For instance with the following sets of equations

$\displaystyle \begin{array}{l} \left\{ \begin{array}{l} 4x_1 + 7x_2 = 2 \\ x_1 + 2x_2 - x_3 = 3 \\ \end{array} \right. \\ \left\{ \begin{array}{l} 7x_2 + 8x_3 = 0 \\ x_1 - x_2 = 17 \\ \end{array} \right. \\ \end{array}$

So my matrices for the above equations are respectively as follows

$\displaystyle \left[ {\begin{array}{*{20}c} 4 & 7 & 0 \\ 1 & 2 & { - 3} \\ \end{array}} \right]\left[ {\begin{array}{*{20}c} 2 \\ 3 \\ \end{array}} \right]\left[ {\begin{array}{*{20}c} {x_1 } \\ {x_2 } \\ {x_3 } \\ \end{array}} \right]$

$\displaystyle \left[ {\begin{array}{*{20}c} 0 & 7 & 8 \\ 1 & { - 1} & 0 \\ \end{array}} \right]\left[ {\begin{array}{*{20}c} 0 \\ {17} \\ \end{array}} \right]\left[ {\begin{array}{*{20}c} {x_1 } \\ {x_2 } \\ {x_3 } \\ \end{array}} \right]$

And here is where my question, regarding to the column matrix containing the x terms.

$\displaystyle \left[ {\begin{array}{*{20}c} 4 & {14} & 8 \\ 2 & 1 & { - 3} \\ \end{array}} \right]\left[ {\begin{array}{*{20}c} 2 \\ {20} \\ \end{array}} \right]\left[ {\begin{array}{*{20}c} {x_1 + x_1 } \\ {x_2 + x_2 } \\ {x_3 + x_3 } \\ \end{array}} \right]$

Should it be as above or should you not add the x1+x1 , x2+x2 ... etc.

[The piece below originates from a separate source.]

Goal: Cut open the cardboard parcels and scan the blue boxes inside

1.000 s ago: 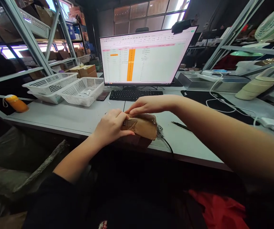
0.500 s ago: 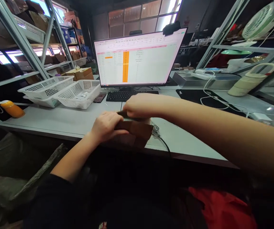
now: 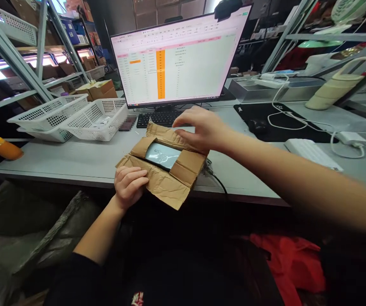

If not why ?
The correct matrix equation for the equations you've posted is $\displaystyle \left( \begin{array}{ccc} 4 & 7 & 0 \\ 1 & 2 & -1 \\ 0 & 7 & 8 \\ 1 & -1 & 0 \end{array} \right)$ $\displaystyle \left( \begin{array}{c} x_1 \\ x_2 \\ x_3 \end{array} \right) =$ $\displaystyle \left( \begin{array}{c} 2 \\ 3 \\ 0 \\ 17\end{array} \right)$

3. oh, I think I see. So I leave the unknowns alone?